His story might have remained unknown if it weren’t for his teenage daughter, Kaylee. She asked him to share his story with Students Working Against Tobacco, a student group working for tobacco education/prevention as a part of a TSET grant with the Atoka/Coal Partnership for Change.
“We are so happy that Mr. Capps received this award. He has been such an inspiration to our community and we couldn’t be more proud of him,” said Amber Gammon, Communities of Excellence Program Coordinator.
Capps received the Cliff Niles Creative Media Award in Missoula, Mont., where summit organizers also honored members of the Cherokee Nation Comprehensive Cancer Control Program with the Buck Tobacco Sponsorship Award. The four-member group, “Tobacco Tour” have educated and entertained thousands of young people, primarily in 14 northeast Oklahoma counties, about the dangers of using commercial tobacco. The Tobacco Tour, which reportedly has reached about 10,000 young people since starting in November 2008, includes Trentham.
“Every time I get to go and share the message and keep somebody from using that stuff, it really gives me the sense of, ‘Hey, I’m helping prevent someone from going through what I went through,” Trentham said. “Winning the award has heightened the awareness of our program and allows us to get our word out more.”
The Tobacco Tour includes Greg Bilby, the Cherokee Nation public health educator and tour originator, Cherokee storyteller Robert Lewis and Guinness Book 15-time world record-holder Brian Jackson, often called the “I Believe Guy.” Trentham follows Lewis and Jackson’s captivating stories and feats by sharing his own story and letting kids examine his scars close up.
“This really is a team effort,” Trentham said. “We try to involve the kids and get their interest piqued, and let them know that the choices kids make can affect them for the rest of their lives.”
About the Cliff Niles Creative Media Award
The Cliff Niles Creative Media Award is presented to an individual or organization that has produced exceptional advertising media to promote smokeless or spit tobacco prevention and/or cessation. The award was named after Oklahoma native and tobacco prevention expert, Tommy “Cliff” Niles. Niles, a former spit tobacco user, went on to work for the Oklahoma State Department of Health as an authority on tobacco marketing with a specialty in the tobacco industry’s marketing to teenagers. Niles died in 2013 as the result of kidney cancer, a cancer commonly associated with spit tobacco use.

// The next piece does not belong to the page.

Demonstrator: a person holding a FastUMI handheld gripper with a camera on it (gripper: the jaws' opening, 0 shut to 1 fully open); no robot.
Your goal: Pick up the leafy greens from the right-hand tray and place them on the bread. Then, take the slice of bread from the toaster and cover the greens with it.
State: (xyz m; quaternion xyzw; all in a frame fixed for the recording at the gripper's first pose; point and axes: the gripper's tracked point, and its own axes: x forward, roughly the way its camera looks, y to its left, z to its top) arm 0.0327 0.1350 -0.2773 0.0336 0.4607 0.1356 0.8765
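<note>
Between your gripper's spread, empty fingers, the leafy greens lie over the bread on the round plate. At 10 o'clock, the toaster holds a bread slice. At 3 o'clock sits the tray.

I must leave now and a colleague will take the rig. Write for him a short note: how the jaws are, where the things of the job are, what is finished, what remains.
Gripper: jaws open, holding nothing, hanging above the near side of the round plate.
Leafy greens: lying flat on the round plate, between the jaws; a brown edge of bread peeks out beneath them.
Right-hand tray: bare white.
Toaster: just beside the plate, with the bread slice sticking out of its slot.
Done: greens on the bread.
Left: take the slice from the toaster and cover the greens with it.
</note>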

About the Buck Tobacco Sponsorship Award
The Buck Tobacco Sponsorship Award is presented to an individual or organization that has worked to eliminate or restrict smokeless tobacco promotion in their community. This award was inspired by the work of the Buck Tobacco Sponsorship Project, which started in California in 2002 and moved to the national level in 2005. The program has spearheaded education, advocacy, and policy change related to smokeless tobacco sponsorship of rodeos.

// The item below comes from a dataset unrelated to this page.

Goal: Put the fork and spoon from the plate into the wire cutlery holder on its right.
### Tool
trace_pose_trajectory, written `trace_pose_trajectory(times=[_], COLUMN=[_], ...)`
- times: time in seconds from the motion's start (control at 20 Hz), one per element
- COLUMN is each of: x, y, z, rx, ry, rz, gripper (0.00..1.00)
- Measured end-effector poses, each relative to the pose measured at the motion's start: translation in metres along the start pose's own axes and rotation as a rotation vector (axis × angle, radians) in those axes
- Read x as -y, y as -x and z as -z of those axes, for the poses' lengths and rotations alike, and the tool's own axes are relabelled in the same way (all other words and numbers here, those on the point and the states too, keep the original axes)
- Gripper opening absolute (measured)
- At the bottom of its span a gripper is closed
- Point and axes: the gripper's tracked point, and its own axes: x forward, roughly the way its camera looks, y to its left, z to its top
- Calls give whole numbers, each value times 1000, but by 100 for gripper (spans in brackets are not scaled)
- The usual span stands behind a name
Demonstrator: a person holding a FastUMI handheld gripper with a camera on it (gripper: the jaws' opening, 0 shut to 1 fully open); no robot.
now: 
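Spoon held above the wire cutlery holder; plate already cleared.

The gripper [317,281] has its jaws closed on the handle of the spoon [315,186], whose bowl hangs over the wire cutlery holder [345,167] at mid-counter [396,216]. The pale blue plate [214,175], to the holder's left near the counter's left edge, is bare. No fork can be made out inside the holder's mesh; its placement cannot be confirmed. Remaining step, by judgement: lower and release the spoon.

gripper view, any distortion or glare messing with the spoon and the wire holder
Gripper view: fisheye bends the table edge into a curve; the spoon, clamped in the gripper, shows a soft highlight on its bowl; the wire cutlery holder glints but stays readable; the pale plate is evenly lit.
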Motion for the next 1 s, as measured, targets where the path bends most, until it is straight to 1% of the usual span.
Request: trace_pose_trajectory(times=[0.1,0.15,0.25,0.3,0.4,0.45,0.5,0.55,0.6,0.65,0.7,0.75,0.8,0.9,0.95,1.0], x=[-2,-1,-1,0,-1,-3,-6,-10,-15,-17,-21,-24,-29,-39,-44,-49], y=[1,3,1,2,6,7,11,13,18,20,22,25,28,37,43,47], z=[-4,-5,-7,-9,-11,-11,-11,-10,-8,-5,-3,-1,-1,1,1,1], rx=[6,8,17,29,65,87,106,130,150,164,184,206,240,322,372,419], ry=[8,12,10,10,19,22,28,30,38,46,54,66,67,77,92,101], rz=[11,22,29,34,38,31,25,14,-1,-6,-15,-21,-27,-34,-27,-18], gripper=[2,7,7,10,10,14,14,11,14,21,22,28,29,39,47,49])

TSET is a grant making state agency that funds the Oklahoma Tobacco Helpline, public education campaigns to improve health and grants to communities, statewide organizations, and research institutions. The TSET Board of Directors’ strategic plan focuses on reducing cancer and cardiovascular disease – the state’s leading causes of preventable death – by preventing tobacco use and obesity.